Au-delà de ces réussites, il vaut cependant la peine de se pencher sur le contenu de ce film dont la première qualité est, comme pour toute oeuvre réussie, de nous renvoyer une image précise et nuancée de ce que nous sommes. La force d'un artiste comme Dolan, c'est de nous révéler une part de nous-même.
Or, de quoi nous parle le jeune cinéaste sinon de la révolte impossible? Qu'on apprécie le film ou non, J'ai tué ma mère est un film sur l'impuissance personnelle et collective, celle d'une jeunesse qui ne sait plus ni comment ni contre quoi se révolter, celle enfin d'une société résignée qui ne semble pas voir de porte de sortie à son psychodrame. Au fond, la plus grande qualité du film de ce jeune cinéaste est de nous révéler le cul-de-sac dans lequel semble se débattre le Québec d'aujourd'hui.
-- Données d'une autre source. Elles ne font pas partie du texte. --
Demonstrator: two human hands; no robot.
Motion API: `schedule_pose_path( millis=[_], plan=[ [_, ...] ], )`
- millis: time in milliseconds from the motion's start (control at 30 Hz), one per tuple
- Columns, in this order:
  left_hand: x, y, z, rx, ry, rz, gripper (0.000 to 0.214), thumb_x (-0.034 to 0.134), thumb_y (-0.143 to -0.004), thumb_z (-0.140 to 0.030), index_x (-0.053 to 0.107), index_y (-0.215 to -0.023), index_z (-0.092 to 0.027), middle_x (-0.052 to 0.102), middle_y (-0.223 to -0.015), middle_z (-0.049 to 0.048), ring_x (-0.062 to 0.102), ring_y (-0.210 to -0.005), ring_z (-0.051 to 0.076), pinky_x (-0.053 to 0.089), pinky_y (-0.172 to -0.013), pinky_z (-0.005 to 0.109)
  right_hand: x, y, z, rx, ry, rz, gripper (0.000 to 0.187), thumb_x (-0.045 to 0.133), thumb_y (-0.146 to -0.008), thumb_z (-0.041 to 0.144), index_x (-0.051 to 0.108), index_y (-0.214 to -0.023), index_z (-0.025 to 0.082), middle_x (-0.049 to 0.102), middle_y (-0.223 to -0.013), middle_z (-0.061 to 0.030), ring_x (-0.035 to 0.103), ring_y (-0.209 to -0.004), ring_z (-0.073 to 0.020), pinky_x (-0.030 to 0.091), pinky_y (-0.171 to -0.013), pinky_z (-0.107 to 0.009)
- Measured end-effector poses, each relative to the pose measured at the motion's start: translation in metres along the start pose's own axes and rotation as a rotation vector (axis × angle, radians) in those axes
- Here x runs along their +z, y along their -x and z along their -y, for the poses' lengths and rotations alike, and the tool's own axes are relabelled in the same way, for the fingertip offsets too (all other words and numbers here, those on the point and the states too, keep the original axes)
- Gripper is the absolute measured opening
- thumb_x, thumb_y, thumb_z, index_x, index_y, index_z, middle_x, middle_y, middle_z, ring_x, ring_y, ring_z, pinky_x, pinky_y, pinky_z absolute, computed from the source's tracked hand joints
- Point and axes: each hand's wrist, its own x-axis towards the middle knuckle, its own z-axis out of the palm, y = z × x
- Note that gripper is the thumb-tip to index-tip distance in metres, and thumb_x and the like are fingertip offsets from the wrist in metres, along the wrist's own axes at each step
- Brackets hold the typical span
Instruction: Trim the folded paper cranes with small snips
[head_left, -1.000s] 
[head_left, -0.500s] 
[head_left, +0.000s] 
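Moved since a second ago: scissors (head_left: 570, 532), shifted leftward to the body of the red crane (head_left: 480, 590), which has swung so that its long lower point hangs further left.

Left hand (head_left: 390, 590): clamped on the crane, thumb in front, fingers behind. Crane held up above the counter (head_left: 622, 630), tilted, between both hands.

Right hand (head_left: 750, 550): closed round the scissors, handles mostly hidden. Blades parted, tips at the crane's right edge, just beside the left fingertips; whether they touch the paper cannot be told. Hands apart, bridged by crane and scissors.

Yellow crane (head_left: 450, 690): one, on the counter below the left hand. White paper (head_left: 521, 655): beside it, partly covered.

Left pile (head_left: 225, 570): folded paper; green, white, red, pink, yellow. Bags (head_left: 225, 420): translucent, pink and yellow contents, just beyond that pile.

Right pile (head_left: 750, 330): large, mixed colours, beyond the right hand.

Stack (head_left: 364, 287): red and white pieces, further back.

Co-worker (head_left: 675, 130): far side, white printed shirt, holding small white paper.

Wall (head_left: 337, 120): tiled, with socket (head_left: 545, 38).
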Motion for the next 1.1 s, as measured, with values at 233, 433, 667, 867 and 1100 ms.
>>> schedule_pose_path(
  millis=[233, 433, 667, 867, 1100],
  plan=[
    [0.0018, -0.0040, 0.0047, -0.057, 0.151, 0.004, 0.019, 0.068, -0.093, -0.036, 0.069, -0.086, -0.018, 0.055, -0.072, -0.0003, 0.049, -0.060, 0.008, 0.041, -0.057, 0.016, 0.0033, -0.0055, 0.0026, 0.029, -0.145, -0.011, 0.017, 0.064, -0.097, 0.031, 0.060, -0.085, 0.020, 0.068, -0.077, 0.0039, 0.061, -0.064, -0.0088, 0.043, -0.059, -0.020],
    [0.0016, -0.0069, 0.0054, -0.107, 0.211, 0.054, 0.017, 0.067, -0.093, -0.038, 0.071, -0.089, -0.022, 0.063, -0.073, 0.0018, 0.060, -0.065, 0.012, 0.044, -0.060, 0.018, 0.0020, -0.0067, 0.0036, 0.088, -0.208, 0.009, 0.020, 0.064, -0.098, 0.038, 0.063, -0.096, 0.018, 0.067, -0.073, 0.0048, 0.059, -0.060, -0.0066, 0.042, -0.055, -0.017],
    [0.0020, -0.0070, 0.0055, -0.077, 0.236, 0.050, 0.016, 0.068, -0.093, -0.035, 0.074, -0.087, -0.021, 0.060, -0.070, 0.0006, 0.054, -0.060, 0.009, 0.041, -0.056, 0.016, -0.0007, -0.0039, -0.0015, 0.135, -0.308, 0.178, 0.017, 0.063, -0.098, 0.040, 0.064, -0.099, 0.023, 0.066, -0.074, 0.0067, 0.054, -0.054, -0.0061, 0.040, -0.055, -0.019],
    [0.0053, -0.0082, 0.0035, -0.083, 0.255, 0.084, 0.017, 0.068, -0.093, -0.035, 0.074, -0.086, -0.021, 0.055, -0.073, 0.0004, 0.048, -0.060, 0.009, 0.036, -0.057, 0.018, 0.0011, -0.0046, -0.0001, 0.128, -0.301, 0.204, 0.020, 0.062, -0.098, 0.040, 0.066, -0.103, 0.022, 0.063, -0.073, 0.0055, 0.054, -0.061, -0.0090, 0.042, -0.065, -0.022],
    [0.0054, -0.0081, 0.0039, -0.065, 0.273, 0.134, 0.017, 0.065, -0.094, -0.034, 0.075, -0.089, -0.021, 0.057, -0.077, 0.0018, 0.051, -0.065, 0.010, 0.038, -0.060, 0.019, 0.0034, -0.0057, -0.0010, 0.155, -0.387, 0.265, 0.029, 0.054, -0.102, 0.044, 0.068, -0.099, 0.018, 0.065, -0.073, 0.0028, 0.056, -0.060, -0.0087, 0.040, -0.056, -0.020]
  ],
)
Qu'on y regarde de plus près. Hubert est un adolescent en crise qui découvre la littérature et se révolte contre la morosité ambiante. Ennui venant de ces mornes banlieues à perte de vue. Ennui venant de cet hiver qui n'en finit plus. Ennui venant de cette école profondément acculturée. Ennui venant de ces êtres absents à eux-mêmes. Mais cette révolte adolescente tourne elle-même en rond. Car notre jeune héros est parfaitement incapable du courage qui consisterait à claquer la porte et à vivre sa vie. Malgré ses colères d'enfant gâté, à aucun moment il ne refuse les lifts, le gîte et les repas que lui offre cette «mère reptilienne», pour reprendre les mots tellement justes de Victor-Lévy Beaulieu. Au fond, on sent bien qu'Hubert ne partira jamais pour l'Abyssinie et qu'il sera toujours incapable de se priver du confort tranquille que lui offre ce petit milieu étouffant mais combien confortable.
Si la révolte s'avère impossible, c'est aussi parce que personne ne résiste à cet adolescent sympathique. Autour de lui, tout est désespérément mou. Rien n'offre de prise à la colère. Notre adolescent est entouré de loosers sympathiques qui démissionnent quotidiennement quant à leurs responsabilités d'adultes. La gifle qu'Hubert recevrait dans n'importe quelle famille normale et qui aurait peut-être le mérite de le forcer à se brancher, cette gifle libératrice ne viendra jamais.
Même la révolte homosexuelle de l'adolescent ne porte pas à conséquence. C'est d'ailleurs le côté le moins crédible du film. Au fond, cette homosexualité n'est qu'un simulacre de révolte puisqu'elle ne choque personne. On pourrait d'ailleurs se demander si l'image de l'homosexuel en rupture n'est pas en train de devenir un nouveau poncif du cinéma québécois. Seule la mère dira la nostalgie de ces petits-enfants qu'elle ne connaîtra jamais.
Ne parlons pas de l'image des hommes que nous propose Xavier Dolan. C'est évidemment l'homme québécois dans toute son insignifiance. Les rares hommes de ce film sont soit lâches, soit absents. Le seul adulte digne d'intérêt est une jeune enseignante qui encourage l'adolescent à écrire. Mais la jeune fille, au lieu d'assumer ses responsabilités de professeur, se sauve aux États-Unis. Encore une démission!
La conclusion du film vaut qu'on s'y attarde. Notre adolescent en fugue ira se réfugier dans le chalet de ses parents. Au fond, après un simulacre de révolte, le voilà qui réintègre le cocon familial. Ces retrouvailles au bord du fleuve évoquent peut-être le besoin de renouer avec ses racines. Mais il lui faudrait pour cela essayer d'assumer l'histoire, cesser de mépriser la culture populaire de sa mère et abandonner cette révolte de pacotille qui occupe tout le film.
Dans une société où la révolte ne dérange plus personne, dans ce monde de la «coolitude» obligatoire, la seule vraie révolte consisterait au fond à se démarquer de cet impératif devenu le plus étouffant des dogmes. Le film ne franchit malheureusement jamais ce pas, même si la fin reste ouverte. On pourra dire que Dolan ne renouvelle guère le genre et on aura raison. Mais ne serait-ce que pour cette image acerbe et crue qu'il nous renvoie de nous-même, ce film mérite plus que le pétage de bretelles auquel on a assisté depuis quelques semaines.